#### WHAT IS BEING ASKED
Would you return, word for word, the lines of the data below from the line with "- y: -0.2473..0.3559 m" through the line with "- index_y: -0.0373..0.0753", and no others?

START DATA SHOWN

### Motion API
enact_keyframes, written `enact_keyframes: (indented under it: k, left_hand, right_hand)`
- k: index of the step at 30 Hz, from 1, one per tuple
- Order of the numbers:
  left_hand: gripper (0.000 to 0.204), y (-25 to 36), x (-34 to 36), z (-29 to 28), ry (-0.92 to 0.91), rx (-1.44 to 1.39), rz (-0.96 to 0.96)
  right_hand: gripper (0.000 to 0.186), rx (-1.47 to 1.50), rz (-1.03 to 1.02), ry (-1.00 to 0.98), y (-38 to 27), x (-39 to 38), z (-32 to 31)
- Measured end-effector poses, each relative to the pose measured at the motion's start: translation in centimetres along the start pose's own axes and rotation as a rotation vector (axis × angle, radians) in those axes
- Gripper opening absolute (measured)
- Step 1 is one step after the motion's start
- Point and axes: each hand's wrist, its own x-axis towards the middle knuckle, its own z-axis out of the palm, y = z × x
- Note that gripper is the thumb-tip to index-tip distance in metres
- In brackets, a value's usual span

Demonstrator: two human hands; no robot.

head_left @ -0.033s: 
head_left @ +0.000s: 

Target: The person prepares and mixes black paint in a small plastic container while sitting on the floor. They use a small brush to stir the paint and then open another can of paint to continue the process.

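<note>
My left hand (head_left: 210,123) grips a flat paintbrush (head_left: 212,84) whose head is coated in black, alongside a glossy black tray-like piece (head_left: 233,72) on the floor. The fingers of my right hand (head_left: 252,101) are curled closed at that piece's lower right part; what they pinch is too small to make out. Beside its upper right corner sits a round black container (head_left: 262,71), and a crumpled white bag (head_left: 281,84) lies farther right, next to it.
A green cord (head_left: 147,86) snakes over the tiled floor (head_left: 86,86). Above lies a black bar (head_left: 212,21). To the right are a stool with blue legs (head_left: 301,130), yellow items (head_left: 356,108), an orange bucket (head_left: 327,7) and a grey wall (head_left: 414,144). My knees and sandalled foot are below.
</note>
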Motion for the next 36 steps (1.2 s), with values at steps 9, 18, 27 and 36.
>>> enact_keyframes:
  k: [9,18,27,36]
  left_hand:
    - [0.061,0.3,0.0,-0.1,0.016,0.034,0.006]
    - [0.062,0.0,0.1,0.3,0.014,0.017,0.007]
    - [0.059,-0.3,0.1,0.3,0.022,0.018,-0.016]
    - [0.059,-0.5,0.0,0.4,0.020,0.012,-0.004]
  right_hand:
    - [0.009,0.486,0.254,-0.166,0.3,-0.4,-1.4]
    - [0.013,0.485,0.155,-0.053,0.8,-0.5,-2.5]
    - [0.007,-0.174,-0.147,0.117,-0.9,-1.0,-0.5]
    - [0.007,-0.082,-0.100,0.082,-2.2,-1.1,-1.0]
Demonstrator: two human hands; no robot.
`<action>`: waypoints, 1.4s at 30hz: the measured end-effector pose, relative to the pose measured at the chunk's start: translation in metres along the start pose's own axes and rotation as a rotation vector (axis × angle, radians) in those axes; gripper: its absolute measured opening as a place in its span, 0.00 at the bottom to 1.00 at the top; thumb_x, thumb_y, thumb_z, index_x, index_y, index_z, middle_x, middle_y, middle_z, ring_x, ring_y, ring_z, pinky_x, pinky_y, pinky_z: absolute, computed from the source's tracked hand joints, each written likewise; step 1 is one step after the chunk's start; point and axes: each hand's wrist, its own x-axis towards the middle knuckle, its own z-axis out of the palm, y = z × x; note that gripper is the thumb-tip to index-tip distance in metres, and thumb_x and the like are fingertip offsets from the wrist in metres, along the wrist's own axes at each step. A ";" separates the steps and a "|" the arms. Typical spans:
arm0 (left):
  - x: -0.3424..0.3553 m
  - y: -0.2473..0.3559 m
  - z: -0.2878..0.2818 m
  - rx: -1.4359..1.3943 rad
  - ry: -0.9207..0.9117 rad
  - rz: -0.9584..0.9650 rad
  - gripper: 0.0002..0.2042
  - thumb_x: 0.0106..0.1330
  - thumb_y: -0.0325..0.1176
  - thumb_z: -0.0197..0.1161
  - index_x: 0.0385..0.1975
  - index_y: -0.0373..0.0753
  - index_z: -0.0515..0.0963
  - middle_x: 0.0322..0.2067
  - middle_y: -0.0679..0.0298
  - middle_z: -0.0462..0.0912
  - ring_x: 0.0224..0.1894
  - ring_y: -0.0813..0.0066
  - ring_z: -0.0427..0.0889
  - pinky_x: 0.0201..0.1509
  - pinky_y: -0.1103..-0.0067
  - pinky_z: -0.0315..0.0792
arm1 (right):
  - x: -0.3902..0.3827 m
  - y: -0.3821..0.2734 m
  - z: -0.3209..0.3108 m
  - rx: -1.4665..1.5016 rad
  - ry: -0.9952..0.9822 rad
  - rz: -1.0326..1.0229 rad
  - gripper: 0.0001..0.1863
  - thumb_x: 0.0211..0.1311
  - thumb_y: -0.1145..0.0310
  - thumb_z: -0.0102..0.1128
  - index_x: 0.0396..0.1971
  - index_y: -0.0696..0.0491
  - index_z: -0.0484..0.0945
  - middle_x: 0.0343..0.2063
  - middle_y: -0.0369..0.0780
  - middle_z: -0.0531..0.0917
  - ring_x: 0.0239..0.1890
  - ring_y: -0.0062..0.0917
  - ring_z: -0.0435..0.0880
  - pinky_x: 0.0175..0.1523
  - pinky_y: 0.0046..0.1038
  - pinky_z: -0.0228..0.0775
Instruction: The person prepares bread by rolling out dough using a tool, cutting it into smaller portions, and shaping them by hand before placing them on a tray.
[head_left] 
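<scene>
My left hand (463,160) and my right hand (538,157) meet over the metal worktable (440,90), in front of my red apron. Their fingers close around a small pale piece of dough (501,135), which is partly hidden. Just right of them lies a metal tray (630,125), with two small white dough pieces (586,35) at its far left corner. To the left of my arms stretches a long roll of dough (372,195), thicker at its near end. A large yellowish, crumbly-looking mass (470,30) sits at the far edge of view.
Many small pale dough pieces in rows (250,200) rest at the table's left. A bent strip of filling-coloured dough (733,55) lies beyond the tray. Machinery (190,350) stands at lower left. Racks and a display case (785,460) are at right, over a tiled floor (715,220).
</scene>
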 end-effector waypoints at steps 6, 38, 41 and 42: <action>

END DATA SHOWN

#### COMPLETED TASK
  - y: -0.2473..0.3559 m
  - z: -0.2878..0.2818 m
  - rx: -1.4359..1.3943 rad
  - ry: -0.9207..0.9117 rad
  - rz: -0.9584..0.9650 rad
  - gripper: 0.0002..0.2042
  - thumb_x: 0.0106..0.1330
  - thumb_y: -0.0325..0.1176
  - thumb_z: -0.0197..0.1161
  - index_x: 0.0385..0.1975
  - index_y: -0.0373..0.0753

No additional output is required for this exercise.